Simply Wall St ·  Dec 29, 2024 20:15

The excitement of investing in a company that can reverse its fortunes is a big draw for some speculators, so even companies that have no revenue, no profit, and a record of falling short, can manage to find investors. But the reality is that when a company loses money each year, for long enough, its investors will usually take their share of those losses. Loss-making companies are always racing against time to reach financial sustainability, so investors in these companies may be taking on more risk than they should.

In contrast to all that, many investors prefer to focus on companies like Fabrinet (NYSE:FN), which has not only revenues, but also profits. Even if this company is fairly valued by the market, investors would agree that generating consistent profits will continue to provide Fabrinet with the means to add long-term value to shareholders.

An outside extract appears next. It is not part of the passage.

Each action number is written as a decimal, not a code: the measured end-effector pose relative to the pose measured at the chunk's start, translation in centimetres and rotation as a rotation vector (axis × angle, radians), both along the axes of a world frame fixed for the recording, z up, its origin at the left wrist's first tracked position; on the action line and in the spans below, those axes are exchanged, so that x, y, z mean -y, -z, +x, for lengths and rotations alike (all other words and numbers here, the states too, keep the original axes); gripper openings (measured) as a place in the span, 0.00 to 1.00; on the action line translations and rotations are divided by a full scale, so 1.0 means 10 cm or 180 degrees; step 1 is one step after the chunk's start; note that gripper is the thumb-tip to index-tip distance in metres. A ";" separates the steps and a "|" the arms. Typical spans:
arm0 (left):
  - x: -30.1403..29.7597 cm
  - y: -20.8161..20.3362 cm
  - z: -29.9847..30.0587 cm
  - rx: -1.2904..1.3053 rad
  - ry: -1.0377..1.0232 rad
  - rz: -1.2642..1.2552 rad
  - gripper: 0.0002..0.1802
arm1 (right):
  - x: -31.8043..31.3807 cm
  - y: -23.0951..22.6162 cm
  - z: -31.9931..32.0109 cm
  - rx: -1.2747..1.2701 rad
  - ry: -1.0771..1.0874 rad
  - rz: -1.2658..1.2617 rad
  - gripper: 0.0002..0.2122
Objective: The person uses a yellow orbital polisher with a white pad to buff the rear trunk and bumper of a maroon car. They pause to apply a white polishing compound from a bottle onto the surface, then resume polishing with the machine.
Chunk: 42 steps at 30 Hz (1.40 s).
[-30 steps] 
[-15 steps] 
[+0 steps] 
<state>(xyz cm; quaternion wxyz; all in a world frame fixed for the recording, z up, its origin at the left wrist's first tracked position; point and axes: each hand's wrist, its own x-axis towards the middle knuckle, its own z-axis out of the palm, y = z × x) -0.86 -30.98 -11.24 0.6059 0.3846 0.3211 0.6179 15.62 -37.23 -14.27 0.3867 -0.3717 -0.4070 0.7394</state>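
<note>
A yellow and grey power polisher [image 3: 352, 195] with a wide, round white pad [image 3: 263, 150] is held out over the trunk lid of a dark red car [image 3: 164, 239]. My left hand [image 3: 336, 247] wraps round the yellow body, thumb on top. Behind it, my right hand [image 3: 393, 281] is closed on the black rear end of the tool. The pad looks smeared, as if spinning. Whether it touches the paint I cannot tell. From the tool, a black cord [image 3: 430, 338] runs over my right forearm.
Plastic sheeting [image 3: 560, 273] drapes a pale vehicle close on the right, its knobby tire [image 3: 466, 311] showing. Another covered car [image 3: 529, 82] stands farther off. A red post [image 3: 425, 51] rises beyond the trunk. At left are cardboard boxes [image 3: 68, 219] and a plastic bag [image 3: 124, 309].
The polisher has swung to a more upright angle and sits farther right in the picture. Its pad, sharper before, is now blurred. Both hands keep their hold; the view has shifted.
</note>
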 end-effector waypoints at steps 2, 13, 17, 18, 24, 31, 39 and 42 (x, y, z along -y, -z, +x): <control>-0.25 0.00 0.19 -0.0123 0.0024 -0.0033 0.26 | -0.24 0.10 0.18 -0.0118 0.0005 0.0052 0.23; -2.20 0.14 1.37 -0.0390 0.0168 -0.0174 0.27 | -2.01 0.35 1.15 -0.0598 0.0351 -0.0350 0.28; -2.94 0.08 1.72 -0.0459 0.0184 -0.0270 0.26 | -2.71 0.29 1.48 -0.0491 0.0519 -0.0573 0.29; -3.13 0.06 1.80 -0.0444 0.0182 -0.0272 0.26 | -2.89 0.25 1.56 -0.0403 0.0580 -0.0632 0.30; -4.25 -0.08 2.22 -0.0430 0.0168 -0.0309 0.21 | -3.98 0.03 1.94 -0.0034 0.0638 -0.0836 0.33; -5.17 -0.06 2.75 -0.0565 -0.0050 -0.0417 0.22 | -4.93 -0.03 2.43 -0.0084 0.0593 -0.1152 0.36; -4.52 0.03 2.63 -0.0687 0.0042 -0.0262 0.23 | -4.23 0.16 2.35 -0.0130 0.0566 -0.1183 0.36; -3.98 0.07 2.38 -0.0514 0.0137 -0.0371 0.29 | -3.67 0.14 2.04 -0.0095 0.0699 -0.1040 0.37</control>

How Fast Is Fabrinet Growing?

If you believe that markets are even vaguely efficient, then over the long term you'd expect a company's share price to follow its earnings per share (EPS) outcomes. So it makes sense that experienced investors pay close attention to company EPS when undertaking investment research. It certainly is nice to see that Fabrinet has managed to grow EPS by 25% per year over three years. As a general rule, we'd say that if a company can keep up that sort of growth, shareholders will be beaming.

Careful consideration of revenue growth and earnings before interest and taxation (EBIT) margins can help inform a view on the sustainability of the recent profit growth. While we note Fabrinet achieved similar EBIT margins to last year, revenue grew by a solid 12% to US$3.0b. That's encouraging news for the company!

The chart below shows how the company's bottom and top lines have progressed over time. Click on the chart to see the exact numbers.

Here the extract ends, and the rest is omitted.